Advice and questions on keeping your instruments in top form
By bugeye
Hello forum,

What a great resource! First time posting here after spending a couple of days reading interesting exchanges.

I come with a question to which I think I already know the answer but looking for confirmation from the experts.

I got a new large size djembe as a gift recently. It looks very well made generally compared to some of the djembes I had a chance to play in my drum class and at various circles.

After three days of practicing I am not too happy with the slaps, and feel they don't sound much different from the tones. Technique is a factor, I am still a novice, however many of the djembes I've played had a distinct slap.

After doing some research on line, I believe that breakin in might change things slightly, but not significantly as far as the slaps / tone distinction goes.

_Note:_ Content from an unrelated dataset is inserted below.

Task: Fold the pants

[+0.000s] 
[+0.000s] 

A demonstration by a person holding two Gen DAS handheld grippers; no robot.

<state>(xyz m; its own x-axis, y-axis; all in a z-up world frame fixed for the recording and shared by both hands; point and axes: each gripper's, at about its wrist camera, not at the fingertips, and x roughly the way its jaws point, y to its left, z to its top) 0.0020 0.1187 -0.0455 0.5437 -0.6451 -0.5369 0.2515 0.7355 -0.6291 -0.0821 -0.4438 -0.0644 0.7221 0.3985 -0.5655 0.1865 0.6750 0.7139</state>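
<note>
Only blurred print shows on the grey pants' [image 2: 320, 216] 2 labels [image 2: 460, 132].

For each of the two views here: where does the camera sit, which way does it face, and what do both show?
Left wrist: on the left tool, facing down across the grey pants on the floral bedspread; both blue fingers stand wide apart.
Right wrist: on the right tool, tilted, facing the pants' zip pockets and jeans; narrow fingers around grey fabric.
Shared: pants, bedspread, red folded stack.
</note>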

So I am facing a couple of choices... try to exchange the djembe for another one, or look to reskin it using a different type of skin (not sure what's on it now).

Option 1 is limited, the store where it was purchased has other djembes but I think they're all likely from the same source. And I just love the design / carving, so unique.

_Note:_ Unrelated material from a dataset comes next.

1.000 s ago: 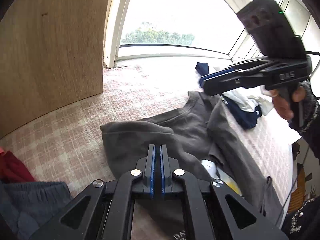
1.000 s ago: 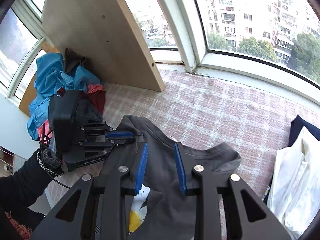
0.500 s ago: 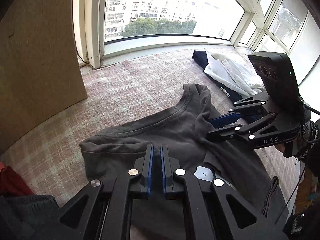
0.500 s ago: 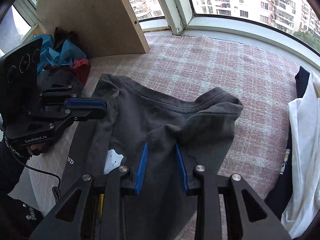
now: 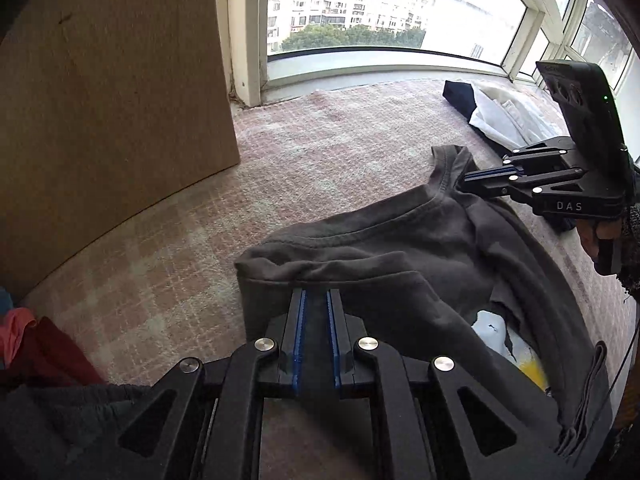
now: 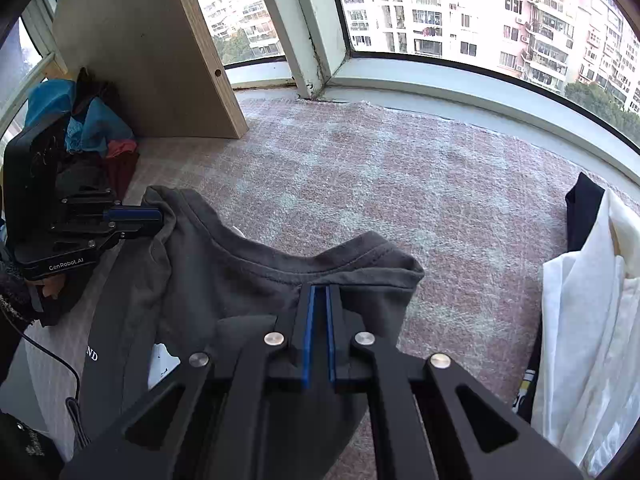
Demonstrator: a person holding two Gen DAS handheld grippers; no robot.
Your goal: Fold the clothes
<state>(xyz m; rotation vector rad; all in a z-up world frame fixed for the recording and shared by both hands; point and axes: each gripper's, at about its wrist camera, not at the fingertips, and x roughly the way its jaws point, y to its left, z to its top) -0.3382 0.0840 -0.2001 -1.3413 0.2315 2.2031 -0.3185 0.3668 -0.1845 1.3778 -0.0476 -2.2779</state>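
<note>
While each claw pinches it, grey T-shirt (image 6: 248,280) spans between.

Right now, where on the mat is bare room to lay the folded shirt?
Bare mat lies between the grey shirt and the window sill. It is crowded by the white clothes and by the coloured pile beside the wooden board.

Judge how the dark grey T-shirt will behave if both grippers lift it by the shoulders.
The T-shirt is likely floppy: it already lies creased and bunched at the left gripper and right gripper. It probably hangs and sags between them. It seems light; thin pinches gather it.
</note>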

Option 2 is added cost, and I will need to rely on the advice of a professional repairer to select a skin type to get as close to the sounds I am looking.

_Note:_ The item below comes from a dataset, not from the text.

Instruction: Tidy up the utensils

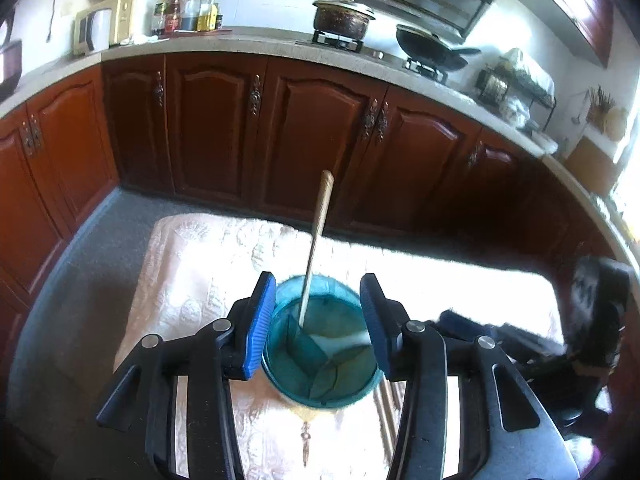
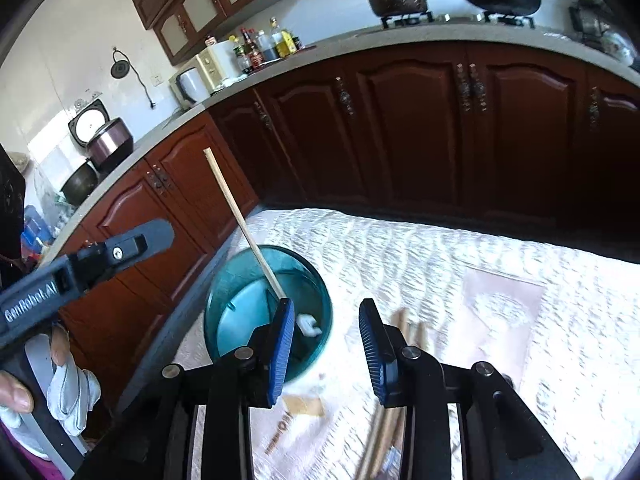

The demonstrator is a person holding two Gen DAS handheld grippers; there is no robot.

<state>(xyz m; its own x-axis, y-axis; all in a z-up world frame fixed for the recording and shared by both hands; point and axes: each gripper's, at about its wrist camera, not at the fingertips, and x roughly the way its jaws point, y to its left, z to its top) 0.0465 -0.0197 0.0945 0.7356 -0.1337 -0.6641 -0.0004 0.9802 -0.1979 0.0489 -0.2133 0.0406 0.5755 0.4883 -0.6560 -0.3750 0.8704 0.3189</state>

I have a limited budget.. what to do?

Would tuning help?
Would letting things settle in place longer help?

Thanks in advance!

The skin tension is a determinant factor. If You tighten the skin the slaps will be easier to obtain and clearer, but if You go too far in that direction, the tones will end by losing their roundness (the bass sound will deteriorate too).
But of course, technique is THE factor for the slap/tone distinction, in my opinion.
User avatar
By boromir76
Would it be possible those other djembes were significantly smaller than this one and therefore they were "easier" to play? Larger djembes (cca. over 14' diameter) generaly are more demanding for achieving distinct slaps and tones and need more tension and effort when being tuned... Try to properly tune it first. As JSB suggested; not to tight and not to loose. This can be a challenge sometimes, especialy for novice. No matter the quality, it is almost impossible to judge any djembe sound properties whithout good tuning.
Last edited by boromir76 on Fri Jun 12, 2015 9:25 am, edited 2 times in total.
By bugeye
Thanks guys for the advice. I will look into getting someone to help me with tuning and report back. Fingers crossed that it works :D

@boromir, yes agree, a few of the smaller djembes in class were easier to produce nice sounding slaps on. I did notice that the larger ones produced a less pronounced slap, but they sounded distinct from tones and much better than on my new drum.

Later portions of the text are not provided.